Böyle sıkıntı yaşadığınız zamanlarda motivasyon çıkışları bulmalısınız.
Avrupa maçları oynarken çok takip ediliyorsunuz. Zafere Kaçış filmi vardı.
Hani Pele, Ardiles gibi ünlü
futbolcuların da rol aldığı. Şimdi bir yerde zor anlar yaşıyorsunuz. Bu zor anları aşmak için iyi oynamaya ve yeteneklerinizi güçle birleştirip ilgi uyandırmaya mecbursunuz. Biz de Zafere Kaçış filminde olduğu gibi birilerinin dikkatini çekmek için daha iyi oynamak zorunda hissediyorduk kendimizi. Bunun sonunda da birçok arkadaşımız daha iyi paralara Avrupa'ya gitti. Biz burada daha az paraya büyük başarılara imza attık.
Bugünkü Galatasaray ile o günkü Galatasaray arasında nasıl bir fark var?

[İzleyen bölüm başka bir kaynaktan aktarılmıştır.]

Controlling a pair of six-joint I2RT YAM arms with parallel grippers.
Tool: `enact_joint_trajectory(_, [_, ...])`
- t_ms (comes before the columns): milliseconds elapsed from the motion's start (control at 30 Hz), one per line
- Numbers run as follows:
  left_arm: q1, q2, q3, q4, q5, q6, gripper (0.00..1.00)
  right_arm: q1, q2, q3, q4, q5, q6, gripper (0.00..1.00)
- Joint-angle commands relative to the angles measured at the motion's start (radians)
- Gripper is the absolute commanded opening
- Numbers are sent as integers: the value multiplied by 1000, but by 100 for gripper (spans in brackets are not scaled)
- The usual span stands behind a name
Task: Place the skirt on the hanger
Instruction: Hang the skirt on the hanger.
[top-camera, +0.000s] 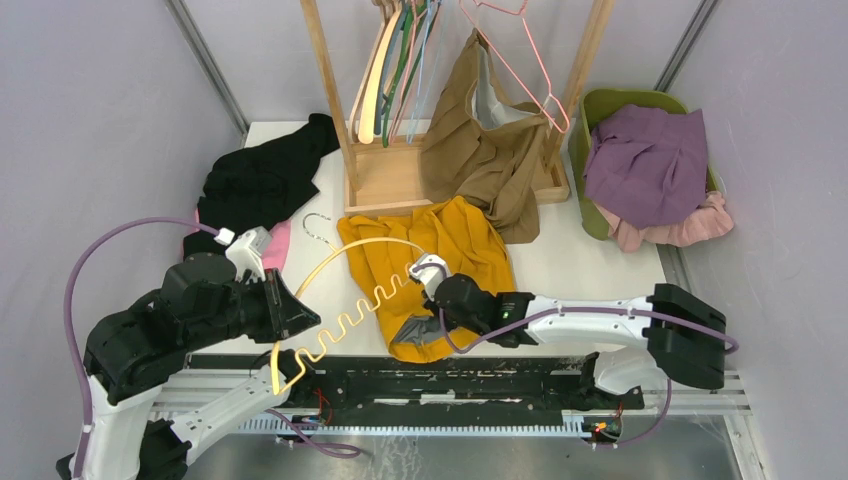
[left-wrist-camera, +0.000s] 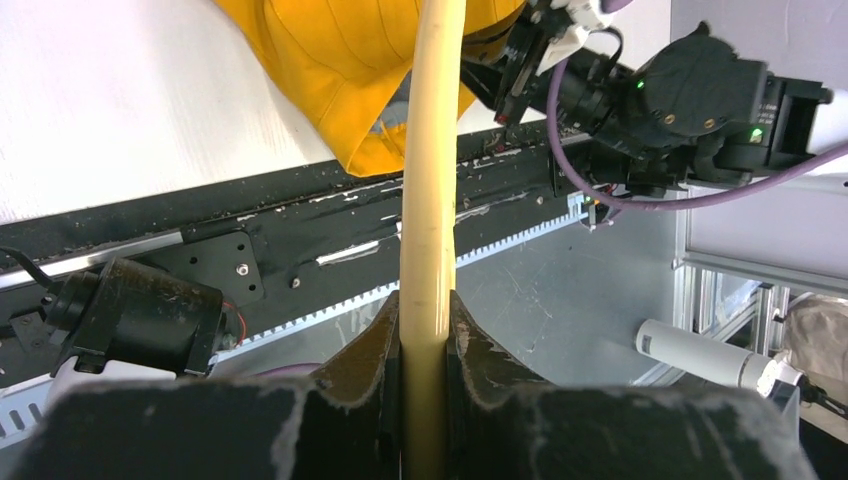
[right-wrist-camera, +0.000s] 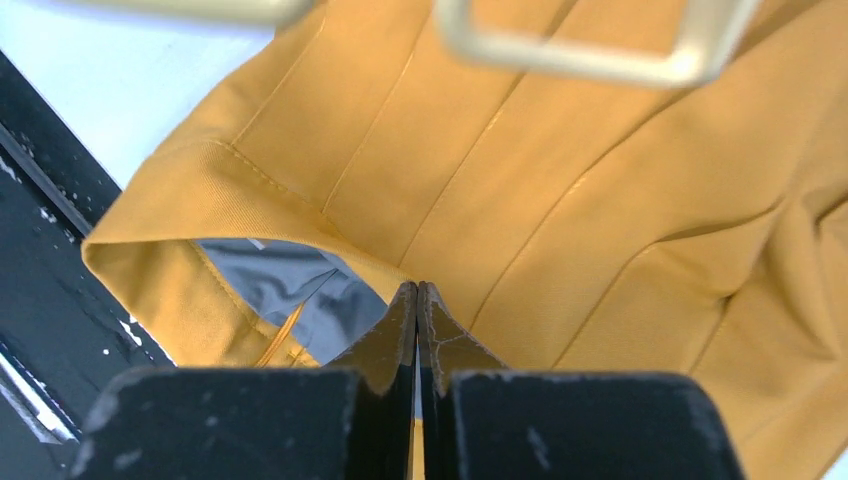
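The mustard-yellow skirt lies flat on the white table, its near hem reaching the front edge. Across it rests a pale yellow hanger with a wavy lower bar. My left gripper is shut on the hanger's end; in the left wrist view the hanger's bar runs up from between the closed fingers of the left gripper toward the skirt. My right gripper sits at the skirt's near edge. In the right wrist view the right gripper is shut on the skirt beside its grey lining.
A wooden rack with several hangers stands at the back, a brown garment and a pink wire hanger draped on it. A green basket of purple and pink clothes sits back right. A black garment lies back left.
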Motion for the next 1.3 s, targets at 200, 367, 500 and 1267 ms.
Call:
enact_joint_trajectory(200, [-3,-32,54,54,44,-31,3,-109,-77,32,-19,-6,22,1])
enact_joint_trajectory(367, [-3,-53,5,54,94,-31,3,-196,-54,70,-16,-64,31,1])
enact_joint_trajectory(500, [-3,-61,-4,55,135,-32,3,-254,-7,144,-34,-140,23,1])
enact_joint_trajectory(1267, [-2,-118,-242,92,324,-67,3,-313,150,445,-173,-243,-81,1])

Ben oynamadığım anlarda bile her an oynayacakmışım gibi hazır oldum. Oynadığım zaman hiç yadırganmadım. Bu dönemde baktığınızda birçok oyuncu sayabilirsiniz 'nasıl olsa oynamıyorum; gireceğim bir 10-15 dakikalık bölümü az çalışmayla işin üstesinden gelirim' diye düşünen. Hatta gücünü oyunun içine yaymaya çalışan. O günkü kadroya baktığımda ben hep şunu düşündüm ve gördüm: Birinci dakikadan itibaren gücünü, her şeyini sahaya veren, oynadıkça keyif alan, çok büyük mücadele veren ve çok büyük hedefleri olan bir takımdık. Ama bugünkü takım için aynı şeyleri söylemek mümkün değil.
Ben olmasam da UEFA'yı kazanırdık
Juventus'a transfer olsaydın Galatasaray, yine UEFA Kupası'nı alabilir miydi?

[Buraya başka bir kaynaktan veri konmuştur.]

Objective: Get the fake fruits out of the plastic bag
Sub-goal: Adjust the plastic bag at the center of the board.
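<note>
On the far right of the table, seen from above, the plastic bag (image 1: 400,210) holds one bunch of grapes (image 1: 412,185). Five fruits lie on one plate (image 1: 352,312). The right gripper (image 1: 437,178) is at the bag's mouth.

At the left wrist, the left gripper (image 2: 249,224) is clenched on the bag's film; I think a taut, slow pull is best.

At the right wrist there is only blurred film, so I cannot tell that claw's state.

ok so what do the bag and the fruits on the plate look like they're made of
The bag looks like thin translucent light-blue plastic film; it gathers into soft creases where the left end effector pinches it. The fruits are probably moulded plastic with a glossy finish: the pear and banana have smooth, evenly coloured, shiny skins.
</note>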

Benim olmamam çok fazla bir anlam ifade etmezdi. Belki yine kazanırdı Galatasaray kupayı. Ama takım için de önemli bir oyuncu olduğumu biliyordum. Sadece oynayan değil oynatan yapıda bir oyuncuydum. Bunu istatistiklere baktığınızda rahatlıkla görürsünüz. Arif,
Okan ve Hagi çok gol attı. Ama ben kendi kendime oturduğumda çok önemli bir oyuncuyum diye hiç düşünmedim. Bugünden daha fazla çalışmam gerektiğini düşündüm.
Juventus transferi çok konuşuldu. Neler yaşandı bu transfer sırasında?
Juventus transferi o kadar üzerinde durulacak, o kadar anlatılacak bir transfer ki, onun hakkında kitaplar yazılabilir. Benim oradaki duruşum ve temsilim çok önemliydi. Ama maalesef medyanın anlatım biçimi sizin söylediğiniz gibi olmuyor. Ben onun çok acısını çektim. Kendi söylediklerimin dışında gösterildim hep. Mesela o transferde anlaşamamamın sebebi olarak yok 'Hakan
ayakkabı bağına kadar istedi' denildi. Aşağı yukarı 3-4 yılda 10-12 milyon dolar kazanacak bir futbolcu bunların pazarlığını yapmaz.
Ya imzalarsın ya da Esnaider'i alırız
Neden gündeme getirdin?
O paraları kazanmak mı, bana ağır şeyleri yaşatan karşı kulüp yöneticisiyle çalışmak mı? Bu tip insanla beraber olmak istemedim. O gün bana bu tavırları yapan ve beni çok ucuza getirmeye çalışan o yöneticinin masasında Esnaider de vardı. Bana atacaksan at imzayı, yoksa Esnaider atacak demesi ve çeşitli farklı şeylerin de yaşanması beni bu transferden soğuttu. O gün benden gelecek para kulübüm için çok önemliydi. Ben kendi adıma çok başarılı bir transfer hikayesi yaşadım. O gün tavırlarına maruz kaldığım insan Moggi'ydi. Döndüm ve bu yaşadıklarımın mükafatını UEFA Kupası'nı kazanarak aldım.